WORK INSTRUCTIONS —
Please give back, word for word, only the lines starting at the one containing "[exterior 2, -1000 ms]" and ending at the one containing "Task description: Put" within the material below.
DATA EXTRACT: Begin
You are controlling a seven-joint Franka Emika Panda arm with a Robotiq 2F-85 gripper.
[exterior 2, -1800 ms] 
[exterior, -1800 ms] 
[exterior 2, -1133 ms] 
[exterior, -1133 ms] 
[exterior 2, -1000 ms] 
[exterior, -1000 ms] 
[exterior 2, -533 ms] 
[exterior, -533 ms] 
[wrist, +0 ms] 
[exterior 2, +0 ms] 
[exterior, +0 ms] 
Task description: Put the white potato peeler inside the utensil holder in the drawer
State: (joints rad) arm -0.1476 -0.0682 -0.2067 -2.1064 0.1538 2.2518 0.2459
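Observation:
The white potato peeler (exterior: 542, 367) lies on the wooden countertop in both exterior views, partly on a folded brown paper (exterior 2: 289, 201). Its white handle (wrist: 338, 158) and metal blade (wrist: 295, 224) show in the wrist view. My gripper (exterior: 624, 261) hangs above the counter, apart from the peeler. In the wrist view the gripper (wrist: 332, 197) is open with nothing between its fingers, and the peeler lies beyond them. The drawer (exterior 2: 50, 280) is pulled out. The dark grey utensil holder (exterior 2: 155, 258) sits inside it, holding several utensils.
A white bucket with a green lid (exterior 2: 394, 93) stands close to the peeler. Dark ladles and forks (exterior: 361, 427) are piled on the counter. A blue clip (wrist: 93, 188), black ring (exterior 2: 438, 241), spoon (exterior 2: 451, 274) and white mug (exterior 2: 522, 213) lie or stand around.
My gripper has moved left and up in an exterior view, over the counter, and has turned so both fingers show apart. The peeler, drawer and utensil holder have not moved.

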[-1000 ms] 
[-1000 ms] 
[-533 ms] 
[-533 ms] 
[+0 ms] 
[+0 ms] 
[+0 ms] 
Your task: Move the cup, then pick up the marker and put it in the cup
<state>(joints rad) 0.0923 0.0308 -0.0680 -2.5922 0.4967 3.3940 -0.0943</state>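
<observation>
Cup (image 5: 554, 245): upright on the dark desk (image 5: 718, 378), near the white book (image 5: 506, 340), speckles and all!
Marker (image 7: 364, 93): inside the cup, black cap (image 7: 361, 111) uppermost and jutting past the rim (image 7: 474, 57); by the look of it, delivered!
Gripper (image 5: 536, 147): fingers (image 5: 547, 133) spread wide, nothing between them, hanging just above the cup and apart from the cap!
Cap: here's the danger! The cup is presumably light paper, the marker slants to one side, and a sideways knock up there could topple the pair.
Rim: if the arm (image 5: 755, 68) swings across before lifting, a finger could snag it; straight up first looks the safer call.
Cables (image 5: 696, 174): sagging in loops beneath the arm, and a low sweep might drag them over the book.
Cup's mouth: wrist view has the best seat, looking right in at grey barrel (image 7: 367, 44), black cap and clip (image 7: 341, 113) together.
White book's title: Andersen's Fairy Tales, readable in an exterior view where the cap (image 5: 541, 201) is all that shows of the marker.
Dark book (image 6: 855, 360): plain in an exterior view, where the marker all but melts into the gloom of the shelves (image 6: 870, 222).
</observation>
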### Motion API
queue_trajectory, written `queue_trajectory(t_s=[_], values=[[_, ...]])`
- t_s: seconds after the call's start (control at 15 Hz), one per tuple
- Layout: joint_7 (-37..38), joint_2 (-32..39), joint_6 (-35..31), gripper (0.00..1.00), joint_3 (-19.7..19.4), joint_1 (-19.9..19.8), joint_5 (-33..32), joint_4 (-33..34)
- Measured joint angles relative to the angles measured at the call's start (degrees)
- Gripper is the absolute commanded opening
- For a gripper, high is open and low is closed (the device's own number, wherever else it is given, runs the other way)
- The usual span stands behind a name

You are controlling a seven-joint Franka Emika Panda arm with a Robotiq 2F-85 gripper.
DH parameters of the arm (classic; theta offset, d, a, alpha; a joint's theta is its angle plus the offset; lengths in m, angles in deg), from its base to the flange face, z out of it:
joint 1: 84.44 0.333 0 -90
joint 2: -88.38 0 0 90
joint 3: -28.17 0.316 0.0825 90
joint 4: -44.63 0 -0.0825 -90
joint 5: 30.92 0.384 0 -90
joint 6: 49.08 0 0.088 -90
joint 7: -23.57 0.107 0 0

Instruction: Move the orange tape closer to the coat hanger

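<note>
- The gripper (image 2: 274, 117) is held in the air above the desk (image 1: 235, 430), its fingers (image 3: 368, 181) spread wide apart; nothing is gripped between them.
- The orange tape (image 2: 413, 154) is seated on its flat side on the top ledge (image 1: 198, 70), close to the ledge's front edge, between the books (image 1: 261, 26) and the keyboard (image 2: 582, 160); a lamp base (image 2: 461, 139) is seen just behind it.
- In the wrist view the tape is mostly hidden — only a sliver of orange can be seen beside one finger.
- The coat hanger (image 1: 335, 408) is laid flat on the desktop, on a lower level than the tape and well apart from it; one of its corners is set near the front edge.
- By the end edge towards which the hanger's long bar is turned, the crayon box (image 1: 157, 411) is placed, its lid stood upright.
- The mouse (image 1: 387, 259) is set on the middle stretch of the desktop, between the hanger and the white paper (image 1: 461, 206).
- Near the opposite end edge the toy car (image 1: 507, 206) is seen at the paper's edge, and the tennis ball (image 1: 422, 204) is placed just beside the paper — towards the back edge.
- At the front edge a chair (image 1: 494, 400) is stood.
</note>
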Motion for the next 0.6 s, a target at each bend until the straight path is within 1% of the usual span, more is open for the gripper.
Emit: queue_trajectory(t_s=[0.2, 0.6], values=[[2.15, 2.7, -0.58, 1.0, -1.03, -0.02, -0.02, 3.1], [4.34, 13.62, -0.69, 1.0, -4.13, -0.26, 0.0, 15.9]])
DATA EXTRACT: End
THE ANSWER —
[exterior 2, -1000 ms] 
[exterior, -1000 ms] 
[exterior 2, -533 ms] 
[exterior, -533 ms] 
[wrist, +0 ms] 
[exterior 2, +0 ms] 
[exterior, +0 ms] 
Task description: Put the white potato peeler inside the utensil holder in the drawer

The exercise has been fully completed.